What is Cloud Computing?
Until recently, computing meant a program that ran on a desktop or
laptop computer on your desk, or a server in your lab. Or, using the
internet, you could use a program that was running on a server somewhere
else in the world. But it was always a specific piece of hardware in a
specific location that was running the program.
In the context of cloud computing,
cloud refers to the internet. And then, cloud computing means that the computing is happening
somewhere in the cloud. You don't know where the computing is happening, most of the time, you
can't know where it is happening (since it can keep moving around), and the most important factor is that you
don't care.
Some service provider is providing you with virtual computers, or
virtual disks, or virtual file-systems, or virtual databases, or even
higher level constructs (to be described later), and guaranteeing that
they will take care of everything related to the virtual hardware that
you got - you just need to upload your program and run it.

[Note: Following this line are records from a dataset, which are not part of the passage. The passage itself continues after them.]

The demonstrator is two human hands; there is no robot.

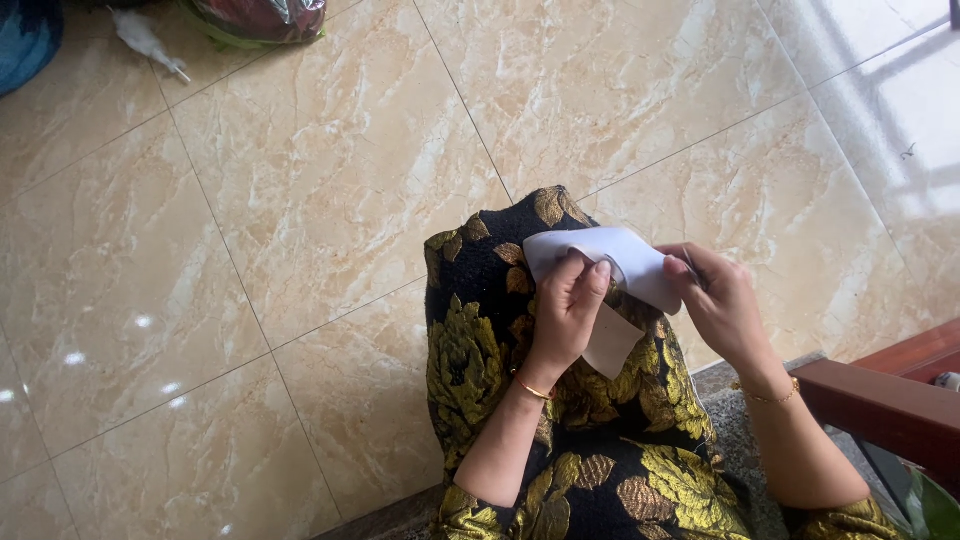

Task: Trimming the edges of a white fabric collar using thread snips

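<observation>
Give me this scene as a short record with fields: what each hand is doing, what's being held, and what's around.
left hand: left hand grips the white fabric piece from its near edge, fingers curled over it
right hand: right hand pinches the fabric's right edge; whether it holds anything thin, I cannot tell
held over: lap in a black and gold floral garment
wrists: a gold bangle on the left
floor: beige marble tiles
right side: dark red wooden furniture

Shiny red-green bag (262,18) — top edge, on floor.

Both hands (565,310) (722,305) raised, fingers seemingly pinched.
</observation>
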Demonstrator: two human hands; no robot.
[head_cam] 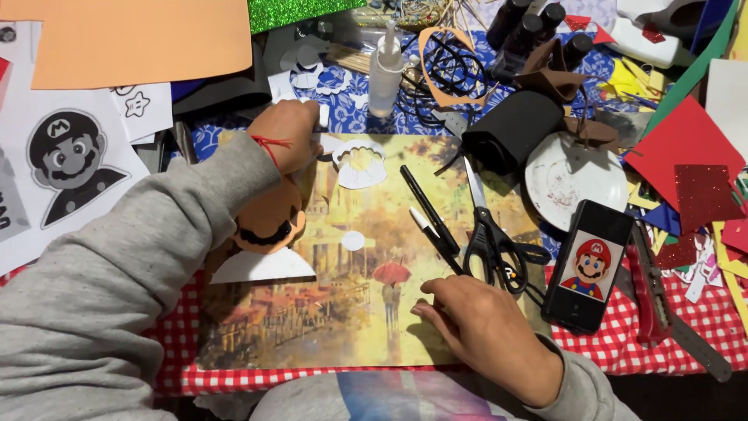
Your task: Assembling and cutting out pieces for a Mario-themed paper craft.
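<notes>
my left hand has its fingers closed on a small white piece, just above the orange foam face cutout with a black moustache. right hand rests flat, fingers loose and holding nothing. i'd keep that one pressing down so nothing slides. just past the right fingers: two black pens, one pair of black scissors, one phone.

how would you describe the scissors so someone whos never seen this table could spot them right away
Start at the big yellow painted-scene board in the middle of the table and go to its right edge, just above the right hand. The scissors lie there, blades pointing away, between two black pens and a phone. Their black loop handles and long silver blades set them apart.
</notes>
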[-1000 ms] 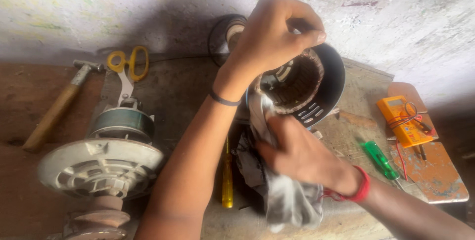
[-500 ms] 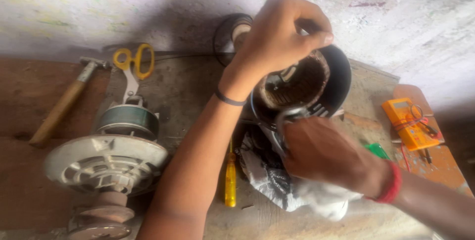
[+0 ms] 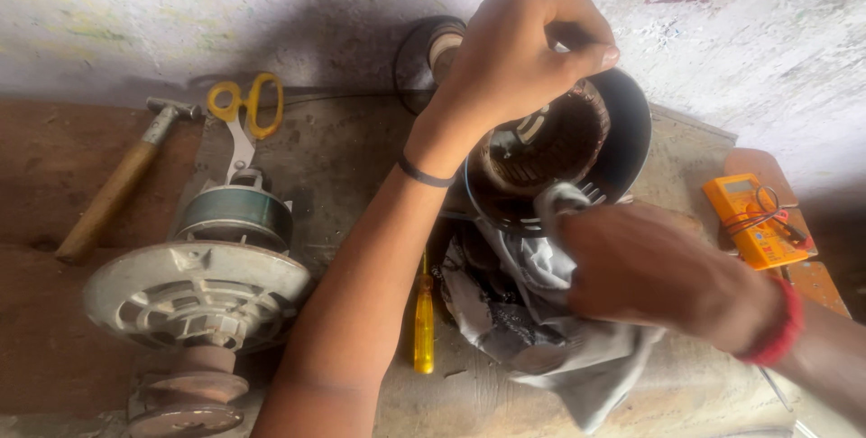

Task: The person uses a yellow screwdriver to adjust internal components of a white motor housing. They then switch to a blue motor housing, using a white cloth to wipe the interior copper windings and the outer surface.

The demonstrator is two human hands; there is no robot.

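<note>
Motor stator (image 3: 550, 145), tilted with its open bore facing near and right, stands on the desk (image 3: 361, 158) by the far wall. Left hand (image 3: 519, 50), fingers clenched on its far rim; right hand (image 3: 654, 276), just near it, grasps a grey rag (image 3: 541, 312) against the lower rim.

The right hand (image 3: 663, 280) now sits higher and further right than a second ago, its grip bunching the grey rag (image 3: 541, 312) against the near rim of the motor housing (image 3: 622, 145). The rag hangs less far toward the near edge, and more of the yellow screwdriver (image 3: 423, 334) shows.
</note>
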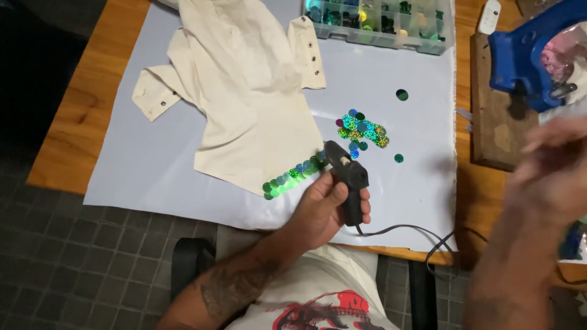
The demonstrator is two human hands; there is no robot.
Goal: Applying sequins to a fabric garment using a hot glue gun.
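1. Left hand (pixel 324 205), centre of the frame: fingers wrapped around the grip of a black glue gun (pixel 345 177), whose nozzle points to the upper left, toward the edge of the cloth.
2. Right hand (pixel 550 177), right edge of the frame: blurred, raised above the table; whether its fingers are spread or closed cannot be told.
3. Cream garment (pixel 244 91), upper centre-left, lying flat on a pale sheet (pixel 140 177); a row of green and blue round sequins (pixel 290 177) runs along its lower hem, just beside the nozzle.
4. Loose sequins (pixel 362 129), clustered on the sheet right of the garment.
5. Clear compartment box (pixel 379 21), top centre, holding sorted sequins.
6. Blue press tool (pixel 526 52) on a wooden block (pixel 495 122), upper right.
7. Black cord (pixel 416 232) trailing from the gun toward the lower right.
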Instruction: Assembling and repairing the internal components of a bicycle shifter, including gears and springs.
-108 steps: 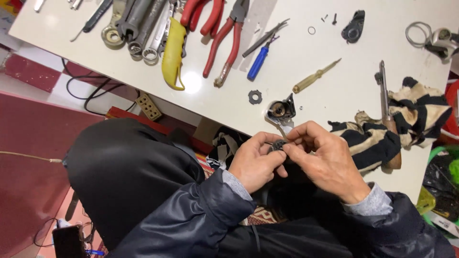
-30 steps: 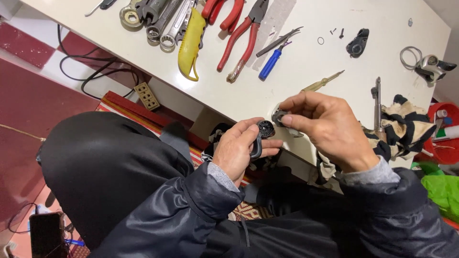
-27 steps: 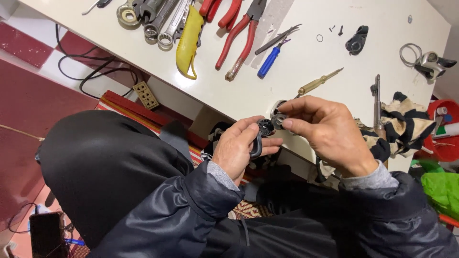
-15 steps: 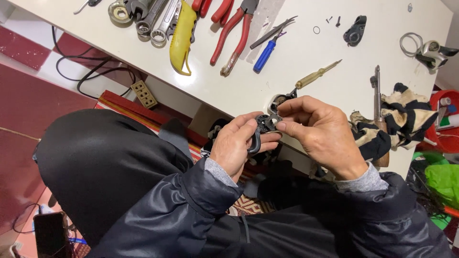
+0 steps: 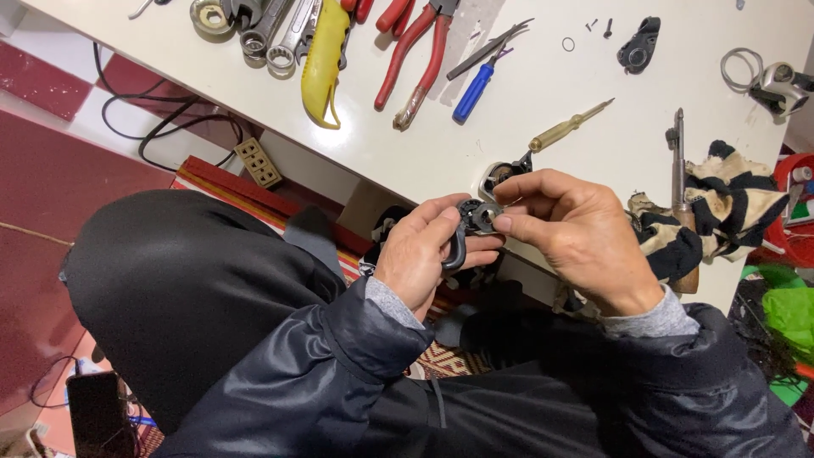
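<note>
Left hand [image 5: 421,259] clenched around small dark metal part [image 5: 468,222], curved loop of it showing between the fingers [image 5: 483,243], held just below edge of white table [image 5: 543,119]. Right hand [image 5: 570,233] pinches top of same part with thumb and forefinger tips. Part sits between both sets of fingertips. Yellow-handled screwdriver [image 5: 566,127] and striped rag [image 5: 721,203] lie near on table
</note>
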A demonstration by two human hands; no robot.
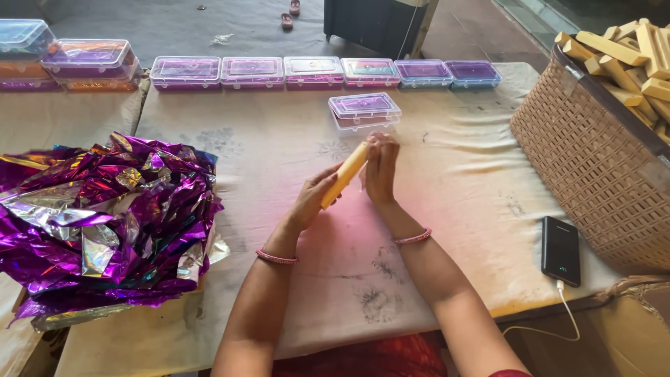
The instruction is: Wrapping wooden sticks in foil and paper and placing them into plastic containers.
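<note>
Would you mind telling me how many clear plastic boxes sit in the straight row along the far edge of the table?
6: lined up left to right. One more lies nearer the hands, and others are stacked far left.

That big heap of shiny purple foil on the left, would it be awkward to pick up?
Probably. The purple foil heap looks crumpled and thin, so it is likely light and floppy, sagging rather than lifting as one piece. Its glossy sheets lie loosely piled, so some may slide off, and they likely tear or crease easily.

We see two bare forearms rising from the bottom middle of the frame, with no sleeves. Each wrist wears a thin pink bangle: the left bangle (276,257), the right bangle (412,238). Red cloth shows at the bottom edge.
</note>
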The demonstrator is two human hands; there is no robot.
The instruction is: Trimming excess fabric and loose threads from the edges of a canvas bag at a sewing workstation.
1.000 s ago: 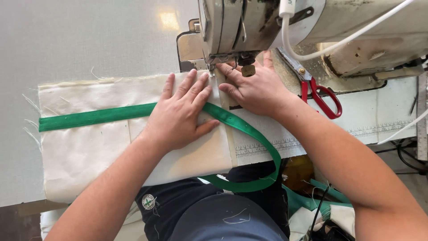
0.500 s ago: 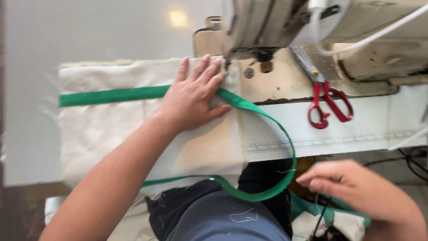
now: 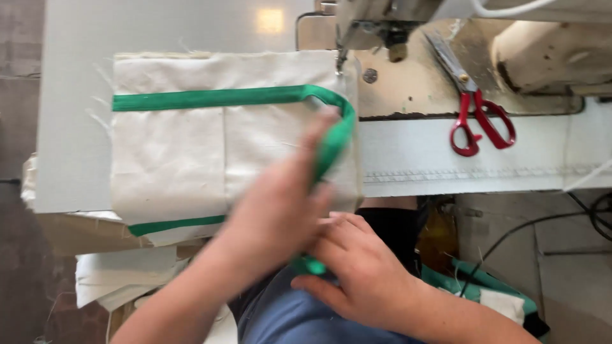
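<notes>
Both our hands have left the needle: left hand (image 3: 274,216) fingers closed around the green strap (image 3: 223,97), right hand (image 3: 366,274) pinching its lower loop, cream fabric (image 3: 191,153) unpinned.

Both my hands are low, close to my body. My left hand (image 3: 280,210) reaches forward, blurred, fingers (image 3: 322,130) stretched out. My right hand (image 3: 357,267) sits just beside it, fingers curled inward, forearm angling off right.
</notes>
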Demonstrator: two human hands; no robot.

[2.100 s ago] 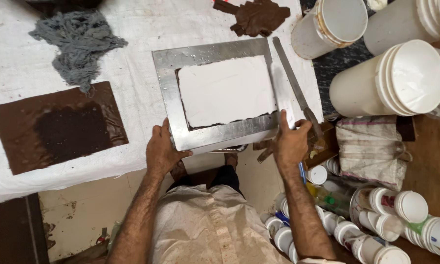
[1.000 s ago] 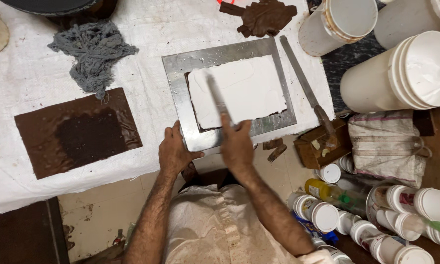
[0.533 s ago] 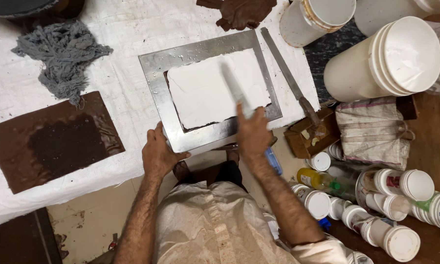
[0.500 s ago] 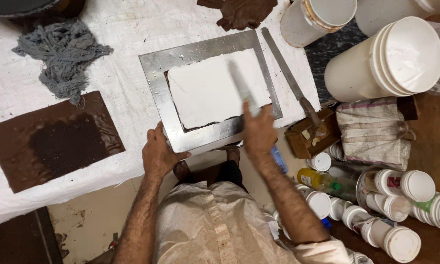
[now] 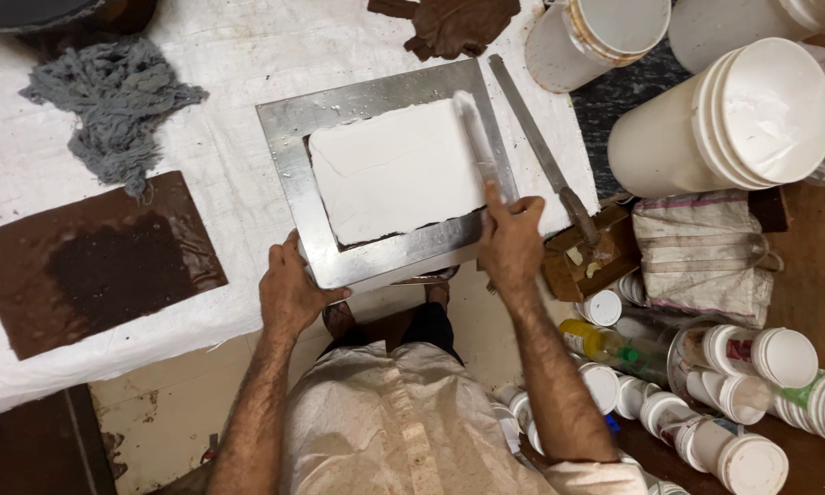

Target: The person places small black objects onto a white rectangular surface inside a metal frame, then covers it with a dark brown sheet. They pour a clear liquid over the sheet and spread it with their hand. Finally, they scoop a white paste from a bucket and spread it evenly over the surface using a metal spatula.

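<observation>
1. Head view: the left hand [image 5: 289, 291] has its grip closed on the near left corner of the metal frame [image 5: 289, 174], thumb on top and fingers underneath.
2. The frame lies on the white-covered counter [image 5: 238, 55] at its near edge, around a smooth white slab [image 5: 390, 170].
3. The right hand [image 5: 511, 240] pinches the near end of a long flat blade [image 5: 477, 137], which lies along the slab's right edge, coated white.
4. A second long knife [image 5: 541, 151] lies just right of the frame.
5. A grey rag [image 5: 110, 101] and a brown sheet [image 5: 92, 261] lie to the left; white buckets [image 5: 733, 119] stand to the right.
</observation>
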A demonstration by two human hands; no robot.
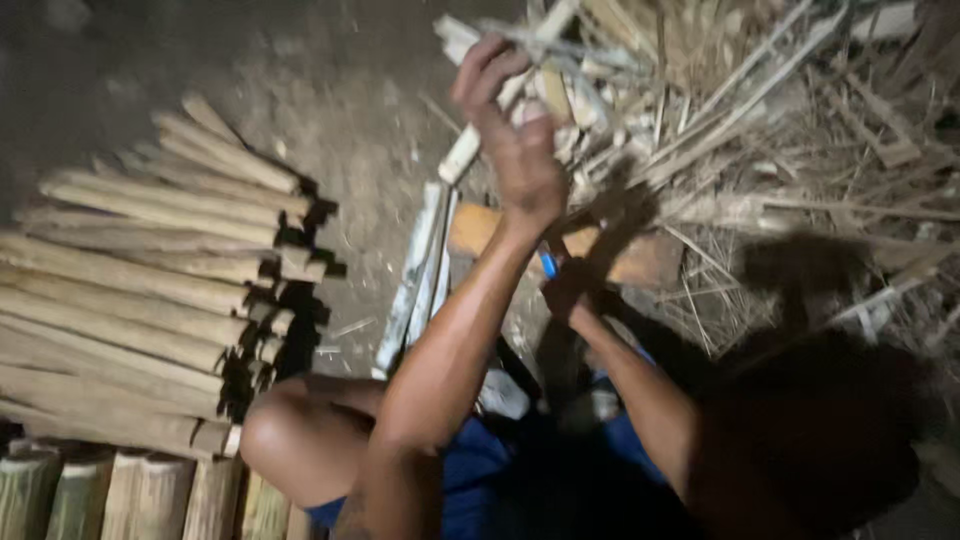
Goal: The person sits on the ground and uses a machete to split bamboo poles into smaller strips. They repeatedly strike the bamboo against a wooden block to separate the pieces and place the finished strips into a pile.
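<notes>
The left hand (pixel 515 150) is closed around a pale, long split bamboo strip (pixel 462 152) held upright above the wooden block (pixel 640 258), which looks light, stiff and splintery, best held mid-length, while the right hand (pixel 566 292), below it, seems clenched on a blue-handled tool (pixel 548 265).

A stack of split bamboo sticks (pixel 150 290) lies on the left on the dirt ground (pixel 340 90). Short bamboo sections (pixel 130 495) stand in a row at the lower left. A loose heap of thin bamboo scraps (pixel 800 130) covers the upper right.
</notes>
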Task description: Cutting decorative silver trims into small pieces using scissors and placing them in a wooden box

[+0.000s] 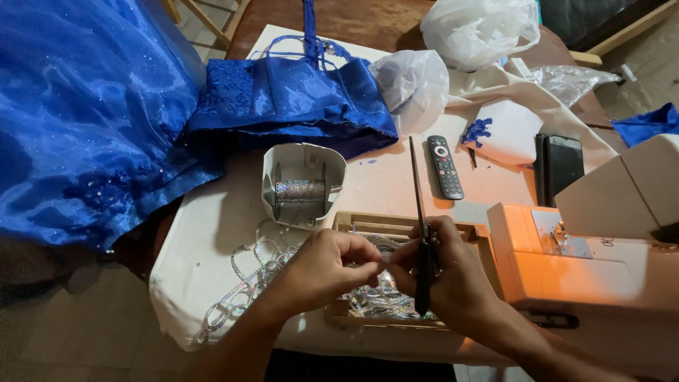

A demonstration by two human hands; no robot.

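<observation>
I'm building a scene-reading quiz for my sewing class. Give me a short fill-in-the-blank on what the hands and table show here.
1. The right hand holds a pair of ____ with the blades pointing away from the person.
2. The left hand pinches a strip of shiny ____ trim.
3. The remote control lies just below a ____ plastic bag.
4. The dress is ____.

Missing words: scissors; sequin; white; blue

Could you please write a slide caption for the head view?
Both hands, left hand and right hand with scissors, pinch sequin trim beside a sewing machine.
</observation>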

To understand this better, consider milk. In the old days, everybody
had a cow. And they squirted milk out of the cow. And then made butter,
buttermilk, paneer, paneer pakodas, and
ras-malai from it. But
more recently, businesses have sprung up who will deliver you milk in
plastic packets at your door, or even butter, paneer pakodas and
ras-malai. This model has proved to be so convenient to people
(especially those who hate the smell of cow-dung) that very few people
now have cows. (If you're a student, and have a cow in your hostel,
please let us know - we'd love to hear from you!)
The cow in this example is like the hardware. And milk is the
product. Having your own cow is equivalent to traditional computing
using your own labs. Getting milk delivered to your door is cloud
computing.
How is Cloud Computing Implemented?
Cloud computing largely depends upon virtualization technology.
Virtualization refers to the technique in which all the capabilities of a
piece of hardware are faithfully reproduced in a software program. So,
for example, a virtual machine has a virtual CPU, virtual memory and a
virtual disk. The virtual CPU might emulate, for example, an Intel x86
chip, and then it is able to take an executable file consisting of x86
instructions and execute them all. This virtual machine thus behaves
just like a real machine - you can install an Operating System on it,
you can boot into the OS, and then install other programs into the OS
that you just installed. You can reboot the machine, power it off, and
power it on again, just like real machines.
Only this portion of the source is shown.